DuQuant: Distributing Outliers via Dual Transformation Makes Stronger Quantized LLMs
- URL: http://arxiv.org/abs/2406.01721v3
- Date: Fri, 01 Nov 2024 17:12:53 GMT
- Title: DuQuant: Distributing Outliers via Dual Transformation Makes Stronger Quantized LLMs
- Authors: Haokun Lin, Haobo Xu, Yichen Wu, Jingzhi Cui, Yingtao Zhang, Linzhan Mou, Linqi Song, Zhenan Sun, Ying Wei,
- Abstract summary: Quantization of large language models (LLMs) faces significant challenges, particularly due to the presence of outlier activations.
Traditional approaches predominantly address Normal Outliers, which are activations across all tokens with relatively large magnitudes.
We introduce DuQuant, a novel approach that utilizes rotation and permutation transformations to more effectively mitigate both massive and normal outliers.

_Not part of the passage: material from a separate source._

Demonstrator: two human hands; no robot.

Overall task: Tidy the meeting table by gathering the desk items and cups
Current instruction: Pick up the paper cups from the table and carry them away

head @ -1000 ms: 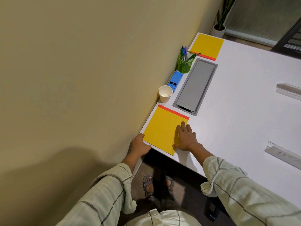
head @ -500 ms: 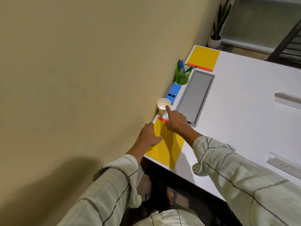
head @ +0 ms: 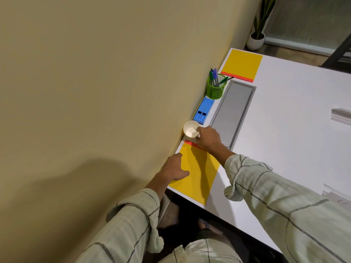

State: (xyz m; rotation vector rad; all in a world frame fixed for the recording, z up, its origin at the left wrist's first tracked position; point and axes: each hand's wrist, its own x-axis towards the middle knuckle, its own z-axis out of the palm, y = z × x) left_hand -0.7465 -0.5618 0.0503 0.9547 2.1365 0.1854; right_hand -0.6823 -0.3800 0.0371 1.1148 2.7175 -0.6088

- Score: 40.48697728884967
- License:
- Abstract: Quantization of large language models (LLMs) faces significant challenges, particularly due to the presence of outlier activations that impede efficient low-bit representation. Traditional approaches predominantly address Normal Outliers, which are activations across all tokens with relatively large magnitudes. However, these methods struggle with smoothing Massive Outliers that display significantly larger values, which leads to significant performance degradation in low-bit quantization. In this paper, we introduce DuQuant, a novel approach that utilizes rotation and permutation transformations to more effectively mitigate both massive and normal outliers. First, DuQuant starts by constructing the rotation matrix, using specific outlier dimensions as prior knowledge, to redistribute outliers to adjacent channels by block-wise rotation. Second, We further employ a zigzag permutation to balance the distribution of outliers across blocks, thereby reducing block-wise variance. A subsequent rotation further smooths the activation landscape, enhancing model performance. DuQuant simplifies the quantization process and excels in managing outliers, outperforming the state-of-the-art baselines across various sizes and types of LLMs on multiple tasks, even with 4-bit weight-activation quantization. Our code is available at https://github.com/Hsu1023/DuQuant.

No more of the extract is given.